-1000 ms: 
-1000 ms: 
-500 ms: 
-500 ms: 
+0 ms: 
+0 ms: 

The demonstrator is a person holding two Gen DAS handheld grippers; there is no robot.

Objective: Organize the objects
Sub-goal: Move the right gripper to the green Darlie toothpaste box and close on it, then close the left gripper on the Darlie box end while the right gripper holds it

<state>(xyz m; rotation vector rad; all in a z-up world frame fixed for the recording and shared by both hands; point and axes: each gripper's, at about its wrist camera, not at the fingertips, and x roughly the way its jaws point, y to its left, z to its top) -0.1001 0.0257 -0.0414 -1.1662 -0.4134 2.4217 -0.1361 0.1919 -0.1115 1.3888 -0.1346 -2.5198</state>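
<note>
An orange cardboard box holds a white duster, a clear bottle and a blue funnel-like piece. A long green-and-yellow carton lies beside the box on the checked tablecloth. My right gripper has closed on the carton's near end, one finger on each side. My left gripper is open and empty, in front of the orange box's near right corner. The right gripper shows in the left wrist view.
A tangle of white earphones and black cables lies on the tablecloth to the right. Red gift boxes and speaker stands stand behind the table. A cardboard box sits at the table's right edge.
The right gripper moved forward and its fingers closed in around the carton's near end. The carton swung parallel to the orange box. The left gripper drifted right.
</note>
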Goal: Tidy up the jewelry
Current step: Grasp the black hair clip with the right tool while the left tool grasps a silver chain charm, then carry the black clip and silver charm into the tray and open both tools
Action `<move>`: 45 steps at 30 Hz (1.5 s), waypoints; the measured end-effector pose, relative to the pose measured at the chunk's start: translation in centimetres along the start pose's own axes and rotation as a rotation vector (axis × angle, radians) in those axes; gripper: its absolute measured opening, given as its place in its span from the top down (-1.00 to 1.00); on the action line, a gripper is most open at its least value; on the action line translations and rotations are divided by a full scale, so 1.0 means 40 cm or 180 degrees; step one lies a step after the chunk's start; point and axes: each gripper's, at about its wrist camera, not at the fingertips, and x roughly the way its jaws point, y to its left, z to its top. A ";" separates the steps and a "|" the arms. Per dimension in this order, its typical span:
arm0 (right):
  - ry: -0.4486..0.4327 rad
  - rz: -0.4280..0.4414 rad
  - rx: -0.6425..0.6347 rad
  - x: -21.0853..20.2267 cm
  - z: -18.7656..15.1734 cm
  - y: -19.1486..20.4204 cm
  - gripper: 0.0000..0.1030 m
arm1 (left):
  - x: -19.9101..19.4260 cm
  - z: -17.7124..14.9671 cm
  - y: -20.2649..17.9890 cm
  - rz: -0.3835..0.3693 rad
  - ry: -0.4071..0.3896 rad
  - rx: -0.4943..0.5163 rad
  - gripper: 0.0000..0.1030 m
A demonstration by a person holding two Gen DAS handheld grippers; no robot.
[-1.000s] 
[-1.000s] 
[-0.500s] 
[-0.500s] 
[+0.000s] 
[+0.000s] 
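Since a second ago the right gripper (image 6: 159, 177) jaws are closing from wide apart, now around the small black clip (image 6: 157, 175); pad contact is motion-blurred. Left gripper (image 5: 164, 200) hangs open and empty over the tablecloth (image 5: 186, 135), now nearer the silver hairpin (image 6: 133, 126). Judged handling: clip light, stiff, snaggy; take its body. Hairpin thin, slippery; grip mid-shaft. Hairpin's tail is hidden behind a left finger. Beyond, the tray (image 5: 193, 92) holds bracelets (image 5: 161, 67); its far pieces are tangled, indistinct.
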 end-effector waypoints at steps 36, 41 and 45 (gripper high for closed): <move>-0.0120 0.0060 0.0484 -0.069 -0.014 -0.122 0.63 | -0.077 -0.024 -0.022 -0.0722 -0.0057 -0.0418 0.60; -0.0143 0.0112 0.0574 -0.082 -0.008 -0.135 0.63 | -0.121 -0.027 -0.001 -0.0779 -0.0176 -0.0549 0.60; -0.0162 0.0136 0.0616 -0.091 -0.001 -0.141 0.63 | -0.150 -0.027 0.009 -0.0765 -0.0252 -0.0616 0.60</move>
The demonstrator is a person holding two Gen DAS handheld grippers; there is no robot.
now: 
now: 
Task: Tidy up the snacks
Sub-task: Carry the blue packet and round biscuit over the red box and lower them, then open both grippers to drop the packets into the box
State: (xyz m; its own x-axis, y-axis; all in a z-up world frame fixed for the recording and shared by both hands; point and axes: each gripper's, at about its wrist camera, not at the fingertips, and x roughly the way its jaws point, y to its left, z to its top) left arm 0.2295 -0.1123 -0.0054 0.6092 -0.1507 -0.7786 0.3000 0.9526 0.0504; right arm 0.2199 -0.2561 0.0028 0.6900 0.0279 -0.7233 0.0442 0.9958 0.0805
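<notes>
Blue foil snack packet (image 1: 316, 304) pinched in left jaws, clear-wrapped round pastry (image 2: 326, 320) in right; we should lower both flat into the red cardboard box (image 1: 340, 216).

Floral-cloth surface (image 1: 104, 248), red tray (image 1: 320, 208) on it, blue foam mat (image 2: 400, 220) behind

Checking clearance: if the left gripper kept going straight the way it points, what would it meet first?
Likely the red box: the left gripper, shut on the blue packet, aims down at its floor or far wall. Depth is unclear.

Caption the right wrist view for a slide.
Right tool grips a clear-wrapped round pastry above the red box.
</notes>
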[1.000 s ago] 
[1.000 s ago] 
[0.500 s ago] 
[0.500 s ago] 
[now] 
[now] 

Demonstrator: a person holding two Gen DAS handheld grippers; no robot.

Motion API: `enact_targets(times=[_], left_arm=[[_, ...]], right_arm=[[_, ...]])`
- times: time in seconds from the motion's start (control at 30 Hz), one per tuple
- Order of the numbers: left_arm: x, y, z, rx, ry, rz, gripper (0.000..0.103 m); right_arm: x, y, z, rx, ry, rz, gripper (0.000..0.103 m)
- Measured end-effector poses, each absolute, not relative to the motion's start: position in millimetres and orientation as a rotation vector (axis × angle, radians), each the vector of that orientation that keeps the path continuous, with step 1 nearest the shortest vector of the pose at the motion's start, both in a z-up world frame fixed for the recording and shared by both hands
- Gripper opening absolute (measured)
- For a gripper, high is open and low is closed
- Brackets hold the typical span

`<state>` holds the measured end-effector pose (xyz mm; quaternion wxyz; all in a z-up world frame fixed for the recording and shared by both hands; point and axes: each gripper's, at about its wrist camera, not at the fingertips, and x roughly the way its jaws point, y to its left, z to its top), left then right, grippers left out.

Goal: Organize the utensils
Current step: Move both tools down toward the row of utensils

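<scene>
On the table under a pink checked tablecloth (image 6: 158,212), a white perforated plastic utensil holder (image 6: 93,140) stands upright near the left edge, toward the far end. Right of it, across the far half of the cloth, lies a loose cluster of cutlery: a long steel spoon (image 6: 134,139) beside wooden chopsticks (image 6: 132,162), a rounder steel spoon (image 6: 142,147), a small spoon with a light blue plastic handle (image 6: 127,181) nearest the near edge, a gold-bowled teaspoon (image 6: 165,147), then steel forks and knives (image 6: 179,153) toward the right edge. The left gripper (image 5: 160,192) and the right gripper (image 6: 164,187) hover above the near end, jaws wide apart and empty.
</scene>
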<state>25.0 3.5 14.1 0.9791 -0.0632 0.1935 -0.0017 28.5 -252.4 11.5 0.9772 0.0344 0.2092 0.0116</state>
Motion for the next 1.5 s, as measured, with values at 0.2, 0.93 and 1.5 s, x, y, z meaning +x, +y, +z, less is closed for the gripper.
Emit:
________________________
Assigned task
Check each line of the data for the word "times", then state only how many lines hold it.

Response
2